Director:                  Francesca Zambello

Revival Director:   Matthew Barclay

Designer:                Tanya McCallin

Lighting Designer: Paule Constable

Choreographer:      Arthur Pita

 

Opera Australia

Sydney Opera House until March 29th 2014

 

Opening night performance reviewed by Bill Stephens.

 

The success of any production of Bizet’s “Carmen” is largely dependent of the casting of the three main roles. So returning to this production, first seen in the Sydney Opera House in 2008, following last year’s imaginative and audacious staging of the same opera, by Gale Edwards, for the Handa Opera on Sydney Harbour, fuelled as it was with Kelly Abbey’s flamboyant choreography and the riveting performance of Rinat Shaham in the title role, the initial reaction was that it seemed a bit staid and dull.

However, once Spanish soprano, Nancy Fabiola Herrera, hit the stage, wilful, tempestuous and thoroughly captivating as Carmen, the temperature rose immediately and things never looked back. 

 
Nancy Fabiola Herrera as Carmen 



Besides possessing the requisite lustrous, malleable, mezzo-soprano voice, Ms Fabiola Herrera also looks ravishing, dances passionately, and is a superb actress, so thoroughly possessing the role so that it is hard to take your eyes off her whenever she’s on stage, which is exactly as this role is meant to be. 
Nancy Fabiola Herrara as Carmen with artists of Opera Australia
 

Dmytro Popov as Don Jose
 
Fabiola Herrara is surrounded by a superb cast lead by Dmytro Popov as Don Jose. Popov played this role last year in the Handa Opera on Sydney Harbour production, but this more intimate opera house setting provides a better opportunity to appreciate his fine interpretation of the pitiable Don Jose hopelessly torn between love and duty. His superb performance of the “Flower Song” earned him sustained applause from the first night audience.

 

Natalie Aroyan as Micaela
 




Natalie Aroyan as Micaela, impressed with her sweet, clear soprano, and her ability to capture the fragility and resilience of the young woman sent on an impossible mission to persuade Don Jose to return home to comfort his dying mother.
                                                            .


 
Michael Honeyman as Escamillo
 

Michael Honeyman as the toreador Escamillo made a fine entrance astride a tall white horse and sang the “Toreador Song” with gusto and assurance amidst the well-staged crowd scene. However he was not served well by his costumes, especially the unfortunate gaucho chaps in the second act.

Adrian Tamburini is impressively menacing as the opportunistic Lieutenant Zuniga, and Jane Ede and Tania Ferris were both excellent as Carmen’s friends Frasquita and Mercedes, especially in the quintet where together with Sam Roberts-Smith and Luke Gabbedy as the smugglers, Dancairo and Remendado, they try to persuade Carmen to join them on an adventure.

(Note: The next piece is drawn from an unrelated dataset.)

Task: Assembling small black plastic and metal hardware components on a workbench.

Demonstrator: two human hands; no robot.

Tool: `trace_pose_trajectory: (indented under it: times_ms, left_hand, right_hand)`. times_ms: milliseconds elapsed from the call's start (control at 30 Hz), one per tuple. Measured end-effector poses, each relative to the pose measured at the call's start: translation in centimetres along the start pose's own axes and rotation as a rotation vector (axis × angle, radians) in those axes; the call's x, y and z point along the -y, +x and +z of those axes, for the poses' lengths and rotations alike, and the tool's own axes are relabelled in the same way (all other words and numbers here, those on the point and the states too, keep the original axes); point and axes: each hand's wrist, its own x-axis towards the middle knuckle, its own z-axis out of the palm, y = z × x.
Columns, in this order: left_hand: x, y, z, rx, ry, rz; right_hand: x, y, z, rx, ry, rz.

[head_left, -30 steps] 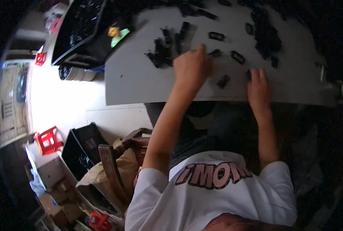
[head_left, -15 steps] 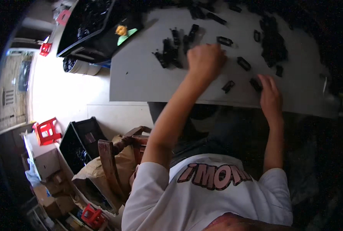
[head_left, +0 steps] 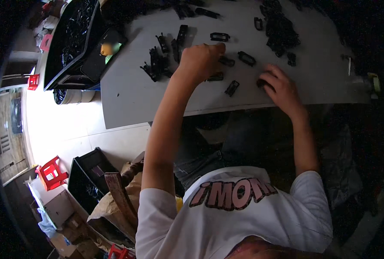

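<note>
My left hand is over the table with its fingers curled closed; what is in them, if anything, is hidden. Right beside its fingertips lies a small black plastic part, and another dark part shows just under the hand. My right hand is bent low near the table's front edge, its thumb and fingers around a small black part. Between the hands lie black frame-shaped parts, one upright on the picture and one slanted. Farther off is a frame-shaped part with an oblong opening.
The grey table carries a cluster of black parts left of my left hand and a larger heap at the far right. Beyond the left edge stands a black crate of parts. A red stool and wooden chair are lower left.
The whole view has shifted. My right hand's fingers have come round the small black part it was beside. Two more parts now show near my left hand, which stays curled.
</note>
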Motion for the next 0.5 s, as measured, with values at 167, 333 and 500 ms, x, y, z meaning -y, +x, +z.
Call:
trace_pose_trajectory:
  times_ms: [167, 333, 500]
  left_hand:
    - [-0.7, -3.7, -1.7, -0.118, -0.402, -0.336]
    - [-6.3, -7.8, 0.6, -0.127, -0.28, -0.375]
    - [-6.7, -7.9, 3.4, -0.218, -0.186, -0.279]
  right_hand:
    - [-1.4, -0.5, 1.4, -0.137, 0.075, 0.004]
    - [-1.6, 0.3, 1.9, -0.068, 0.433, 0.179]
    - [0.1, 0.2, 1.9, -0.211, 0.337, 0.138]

Though Paule Constable has made good use of hot sun and shadows effects in her lighting design, Tanya McCallin’s sets look claustrophobic on the opera house stage, and despite the best efforts of the huge chorus and well-rehearsed children, to capture the atmosphere of mid- 19th century Seville, many of the crowd scenes were cramped and stagey. The Toreador’s arrival in Lillas Pastia’s tavern generated real excitement, (the horse had a lot to do with that), but the parade of the matadors in the final scene, apart from the elaborate mobile altar, was decidedly skimpy and unexciting.
 
The final scene between the two, where Don Jose finally stabs Carmen to death, is hair-raising, even more so on opening night when Don Jose forgot his dagger, and had to stab Carmen to death with his bare hands.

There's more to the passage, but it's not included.